Microsoft Excel is widely used in almost every industry. Its intuitive interface and ease of use for organizing data, performing calculations, and analysis of data sets has led to it being commonly used in countless different fields globally.

Whether you’re a fan of Excel or not, at some point you will have to deal with it! For many applications, you won’t want to do complex calculations or manage large data sets in Excel itself, but you may need to take values from Excel as inputs, produce reports in an Excel format, or provide tools to Excel users. Python can be a better choice for complex tasks and fortunately, there are many tools for the Python developer to work with so Excel and Python can be used together.

This post gives an overview of some of the most popular and useful tools out there to help you choose which is the right one for your specific application.

Below there’s a feature matrix outlining the different features of the packages for calling Python from Excel.

Building Interactive Python Tools with Excel as a Front-End

Excel is a well known and really good user interface for many tasks. When you get into more complex tasks and processing larger datasets however you can soon reach the limits of what can sensibly be achieved in Excel. Python is a popular choice for data science and other disciplines as it can handle these complex cases far better than Excel alone.
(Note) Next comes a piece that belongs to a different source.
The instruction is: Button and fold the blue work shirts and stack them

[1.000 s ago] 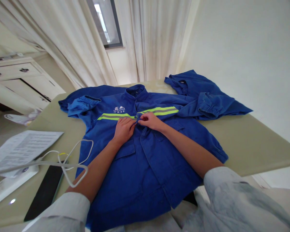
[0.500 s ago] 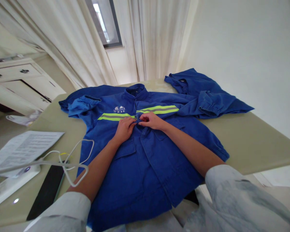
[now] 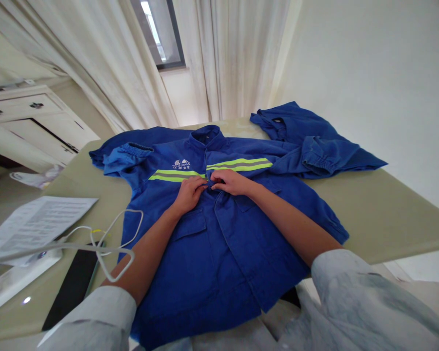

By using both together and recognizing the strengths of each it’s possible to build really powerful interactive tools using Excel as a user-friendly front end, with all the heavy lifting done in Python.

 

Python is an extremely powerful language with an extensive ecosystem of 3rd party libraries. Leveraging Python in Excel spreadsheets can be a fantastic way to enhance productivity and remove the need for importing and exporting data into and out of Excel. Interactive worksheets can be developed using Python code in the same way as you might use VBA, but with all of the advantages of Python.

There are a few tools available that can be used to bring Python to Excel, and it can be difficult to know which one is right for different situations. Below is an overview of each, which I hope will highlight the differences between them and help you decide which ones are right for what you need to achieve.

See the table of features along with the packages that support them below.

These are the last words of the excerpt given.